As I said in my last post, I think a bigger issue contributing to global slowness from Load Balancing DNS (operated by CDNs and others) than misconfigured users behind Local DNS is the underlying accuracy of Load Balancing DNS systems in general. In this post I share real-world data that confirms my premise.
To do that I used 50k Local DNS (open recursive DNS servers) to perform DNS lookups of production customer domain names of many CDNs using Load Balancing DNS. The idea being that by using a local DNS in France, I should see the servers the CDN uses in that region, and by using a Local DNS in Japan, I would see a different set of servers. It should be very unlikely that the most optimized solution a Load Balancing DNS system could make would be to direct a single user to both servers in France and Japan.
By using a very distributed and large set of Local DNS to perform the lookups, it should give me a fairly complete map of each CDN, with some (most likely minor) exceptions, and a good sample of each CDNs “confidence” in their decision making.
The Exceptions in the Map
First, I will only see the servers/locations that the CDN has configured for that customer.
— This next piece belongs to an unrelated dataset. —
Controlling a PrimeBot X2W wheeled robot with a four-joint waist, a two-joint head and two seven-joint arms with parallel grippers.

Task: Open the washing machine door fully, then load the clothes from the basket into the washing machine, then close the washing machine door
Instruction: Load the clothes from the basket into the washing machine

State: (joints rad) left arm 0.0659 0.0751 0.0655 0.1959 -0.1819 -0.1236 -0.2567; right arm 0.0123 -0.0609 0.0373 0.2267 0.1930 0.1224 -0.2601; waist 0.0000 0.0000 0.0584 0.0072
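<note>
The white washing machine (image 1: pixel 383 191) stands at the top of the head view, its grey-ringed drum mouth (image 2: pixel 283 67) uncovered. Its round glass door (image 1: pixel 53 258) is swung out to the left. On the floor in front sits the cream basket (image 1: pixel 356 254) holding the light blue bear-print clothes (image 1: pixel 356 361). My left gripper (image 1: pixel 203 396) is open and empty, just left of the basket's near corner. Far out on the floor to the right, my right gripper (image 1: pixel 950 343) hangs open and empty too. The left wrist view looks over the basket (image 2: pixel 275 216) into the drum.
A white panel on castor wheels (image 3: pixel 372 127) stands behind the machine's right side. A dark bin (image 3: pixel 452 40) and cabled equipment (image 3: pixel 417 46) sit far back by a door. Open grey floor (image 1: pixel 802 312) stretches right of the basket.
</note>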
The CDN might have other locations that they use for other customers/services that will not be discovered. I will also only see servers/locations of each CDN that their Load Balancing system thinks my 50k Local DNS should be mapped to. For most CDNs, the distributed 50k Local DNS should find “all” servers. In cases where a CDN might have made a specific PoP for a particular ISP, these might be missed.
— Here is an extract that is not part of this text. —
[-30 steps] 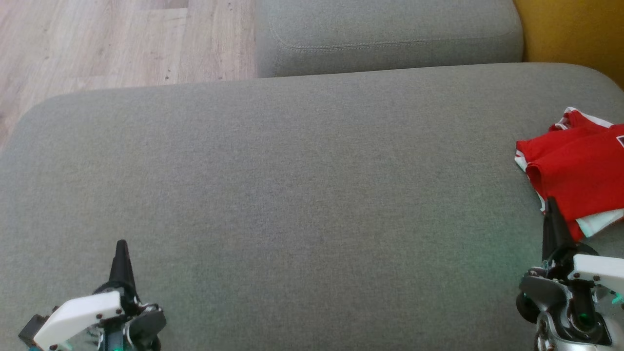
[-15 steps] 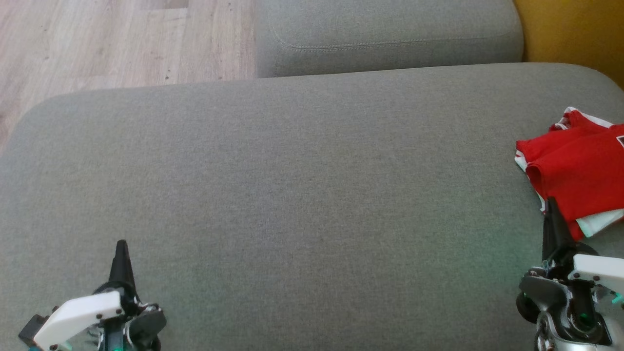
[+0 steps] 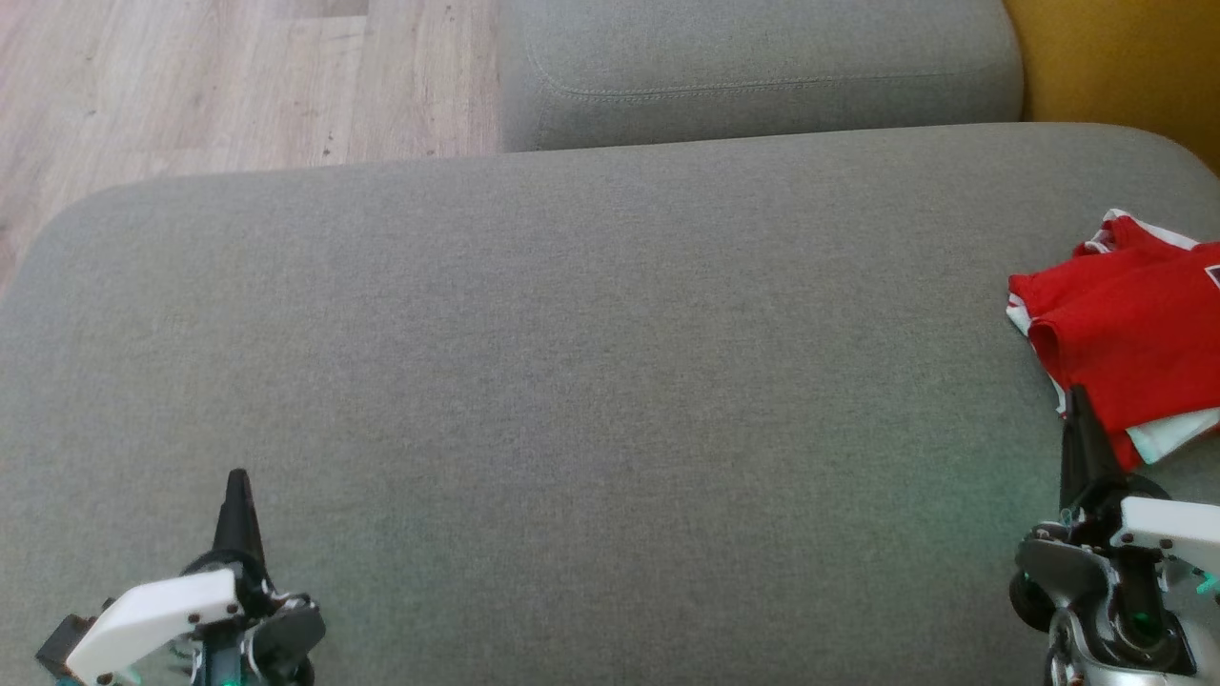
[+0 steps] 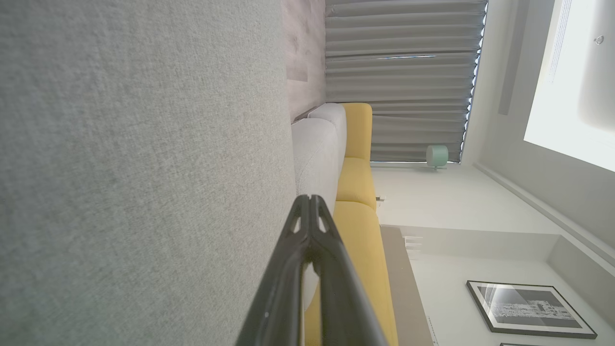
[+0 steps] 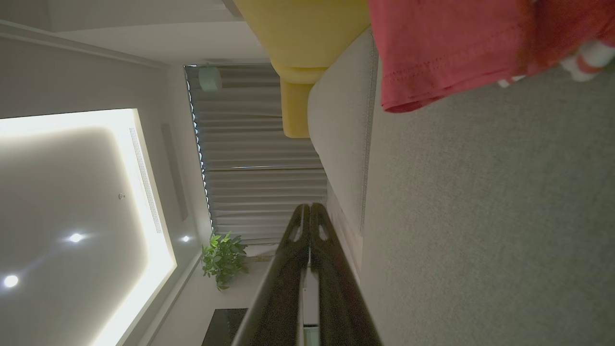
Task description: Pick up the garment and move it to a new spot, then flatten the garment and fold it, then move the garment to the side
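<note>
The garment, red with white trim, lies folded at the right edge of the grey cushion; its right part is cut off by the head view's edge. In the right wrist view the garment shows across the top. My right gripper is shut and empty, its tips just in front of the garment's near edge; whether they touch it I cannot tell. My left gripper rests shut and empty at the lower left, far from the garment. In each wrist view the fingers meet, left gripper and right gripper.
A second grey cushion sits behind the first one. A yellow seat adjoins at the back right. Wooden floor lies beyond the cushion's rounded far left edge. The cushion's wide middle has nothing on it.
</note>
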`<state>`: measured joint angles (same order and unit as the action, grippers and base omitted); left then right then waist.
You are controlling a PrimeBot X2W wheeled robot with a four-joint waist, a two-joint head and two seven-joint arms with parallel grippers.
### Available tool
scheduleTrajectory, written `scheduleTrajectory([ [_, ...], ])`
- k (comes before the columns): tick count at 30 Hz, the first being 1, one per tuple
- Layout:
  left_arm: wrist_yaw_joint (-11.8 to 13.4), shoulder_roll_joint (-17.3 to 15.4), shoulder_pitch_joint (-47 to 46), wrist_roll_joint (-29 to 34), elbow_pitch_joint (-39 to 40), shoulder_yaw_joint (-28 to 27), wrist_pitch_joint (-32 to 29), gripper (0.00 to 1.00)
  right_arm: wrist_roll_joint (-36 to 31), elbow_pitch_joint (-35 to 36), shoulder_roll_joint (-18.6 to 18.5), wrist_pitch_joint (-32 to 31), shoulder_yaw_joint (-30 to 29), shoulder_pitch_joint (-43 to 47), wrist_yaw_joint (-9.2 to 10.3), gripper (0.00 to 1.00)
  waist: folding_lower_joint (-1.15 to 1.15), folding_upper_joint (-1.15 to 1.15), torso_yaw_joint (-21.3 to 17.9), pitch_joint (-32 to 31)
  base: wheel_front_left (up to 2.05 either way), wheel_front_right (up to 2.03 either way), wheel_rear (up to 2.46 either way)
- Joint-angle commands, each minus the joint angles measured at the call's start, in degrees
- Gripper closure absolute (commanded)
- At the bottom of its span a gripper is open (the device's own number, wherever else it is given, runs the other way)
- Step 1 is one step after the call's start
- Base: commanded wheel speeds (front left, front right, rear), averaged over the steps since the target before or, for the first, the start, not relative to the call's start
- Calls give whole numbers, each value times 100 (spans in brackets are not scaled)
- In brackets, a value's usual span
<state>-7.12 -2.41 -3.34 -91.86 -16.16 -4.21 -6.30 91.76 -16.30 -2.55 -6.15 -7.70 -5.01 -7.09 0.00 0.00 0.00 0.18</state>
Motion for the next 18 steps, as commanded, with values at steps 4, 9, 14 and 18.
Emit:
scheduleTrajectory([
  [4,-36,-47,-285,-32,211,-229,-18,100,41,227,-32,-33,119,-117,-40,100,0,0,0,0,0,0,0],
  [9,-36,-47,-285,-32,212,-229,-18,100,41,227,-32,-33,119,-117,-40,100,0,0,0,0,0,0,0],
  [14,-36,-47,-285,-32,212,-229,-18,100,41,227,-32,-33,119,-117,-40,100,0,0,0,0,0,0,0],
  [18,-36,-47,-284,-32,212,-229,-18,100,42,227,-32,-33,119,-117,-40,100,0,0,0,0,0,0,0],
])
Regardless…none of that should matter. My interest is in looking at where the CDN maps a given Local DNS to, how consistently they do that, when they are not consistent how far apart are the PoPs they use, how much their decision is like that of other CDNs, etc. To further that goal I looked up each name from each of the 50k local DNS 10 times over the course of a few hours.
The Candidates and the Exclusions
Below is a list of domain names I used to evaluate each CDN. The domain names came from URLs that we use internally at Highwinds to monitor the performance of each CDN. The names are our best guess at a representative customer for how each CDN performs. In each case I looked up the CNAME (not the Customer Domain) to avoid any conditional responses that might be generated by the customer.
A few CDNs are absent, with the most notable being my company – Highwinds. I only included CDNs that use Load Balancing DNS. Highwinds uses Anycast. If you use DNS to look up a Highwinds CNAME (tlb.hwcdn.net) from anyplace in the world you will get the same IP every place, with no exceptions. Because of that, we are not impacted by the problem of devices not being ‘near’ their Local DNS (the purpose of the Google IETF draft) which this follow-up post is trying to investigate. Upon completion of this project, I may do another follow-up post on Anycast vs. DNS Load Balancing.
Also, Google is not represented. I would have really liked to include them, but I was forced to omit them since I could not find an indication of them self identifying server locations (more on that below).
Mapping CDN Server Locations
For each CDN I looked up the production CNAME 10 times from each of the 50k local DNS and created a unique server IP list from the results. I then had to map each of the servers to a CDN location.
Don’t read too much into the Unique IP counts for each CDN. In some cases the IPs are an actual count of servers in use (for that domain), and overstate the number of locations in use (multiple servers in a single location). More important than that, an end user’s performance on any given CDN is only impacted by the single IP they download something from. How and why that IP is selected is far more important than the count of all IPs not used by that user. In other words, when I make a connection to Level 3 I get connected to one IP. The performance, count and location of the other 175 has no bearing on my performance (ignoring if they do tiered caching, etc.).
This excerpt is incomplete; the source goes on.